Stap 3 - Maak de opdrachten

Opdracht 1

Welke regel geeft de juiste betekenis van ‘de koers van de dollar’?

A.      $ 1 = € 0,80

B.     € 1 = $ 1,25

 

Opdracht 2

Leg uit welke bedrijven voordelen hebben van een dalende wisselkoers en welke bedrijven er vooral nadelen van ondervinden.

 

Opdracht 3

In de tabel zie je de wisselkoersen van de dollar in euro.

 

inwisselen

aankoop

Amerikaanse dollar

0,943

0,959

 

Inge wil weten hoeveel euro ze krijgt als ze 250 dollar inwisselt.

a.     Wat denk je, gebruik je voor het inwisselen van dollars de tweede of de derde kolom?

b.     Laat met een berekening zien dat je voor 250 dollar € 235,75 krijgt.

Opdracht 4

 

inwisselen

aankoop

Amerikaanse dollar

0,943

0,959

Geoffrey wil 250 dollar kopen.

Wat denk je, gebruik je voor het kopen de tweede of de derde kolom?

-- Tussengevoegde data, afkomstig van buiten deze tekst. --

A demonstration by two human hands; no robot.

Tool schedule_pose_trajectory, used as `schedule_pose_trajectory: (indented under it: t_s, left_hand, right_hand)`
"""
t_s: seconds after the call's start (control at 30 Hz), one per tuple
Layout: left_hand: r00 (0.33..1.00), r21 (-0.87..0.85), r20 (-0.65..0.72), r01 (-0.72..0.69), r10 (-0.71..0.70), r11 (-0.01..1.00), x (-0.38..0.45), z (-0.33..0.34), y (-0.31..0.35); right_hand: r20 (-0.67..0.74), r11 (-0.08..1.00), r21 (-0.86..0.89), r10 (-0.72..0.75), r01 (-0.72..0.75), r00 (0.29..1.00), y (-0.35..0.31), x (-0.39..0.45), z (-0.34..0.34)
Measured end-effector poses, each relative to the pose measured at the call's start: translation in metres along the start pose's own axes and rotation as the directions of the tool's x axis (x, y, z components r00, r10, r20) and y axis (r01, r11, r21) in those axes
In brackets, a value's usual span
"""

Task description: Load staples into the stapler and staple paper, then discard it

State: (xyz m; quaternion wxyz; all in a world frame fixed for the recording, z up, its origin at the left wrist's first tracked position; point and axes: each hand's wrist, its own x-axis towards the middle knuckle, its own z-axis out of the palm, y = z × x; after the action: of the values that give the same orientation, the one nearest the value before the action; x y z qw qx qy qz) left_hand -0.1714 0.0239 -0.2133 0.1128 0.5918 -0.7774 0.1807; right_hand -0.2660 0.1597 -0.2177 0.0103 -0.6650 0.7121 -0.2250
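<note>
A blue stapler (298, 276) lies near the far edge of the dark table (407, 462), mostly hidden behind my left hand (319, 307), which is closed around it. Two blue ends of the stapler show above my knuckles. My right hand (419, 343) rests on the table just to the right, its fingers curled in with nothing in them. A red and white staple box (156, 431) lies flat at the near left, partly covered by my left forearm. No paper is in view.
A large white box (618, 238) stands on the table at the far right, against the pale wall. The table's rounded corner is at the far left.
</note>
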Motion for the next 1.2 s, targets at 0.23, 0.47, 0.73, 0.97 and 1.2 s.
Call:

Laat met een berekening zien dat je voor 250 dollar € 239,75 betaalt

Opdracht 5

Bekijk de krantenkop en de tabel. https://maken.wikiwijs.nl/bestanden/501421/EC_T6_KGT34_De%20euro%20en%20ander%20valuta_Stap6_krantenkop.png

 

aankoop

dollar op 1 juli

0,959

dollar op 1 augustus

1,062


Een handelaar koopt in Amerika een 20 computers voor in het totaal 5000 dollar.

a.Hoeveel betaalt hij in euro's als hij de computers op 1 juli betaalt.

  b.Hoeveel betaalt hij in euro's als hij de computers op 1 augustus betaalt.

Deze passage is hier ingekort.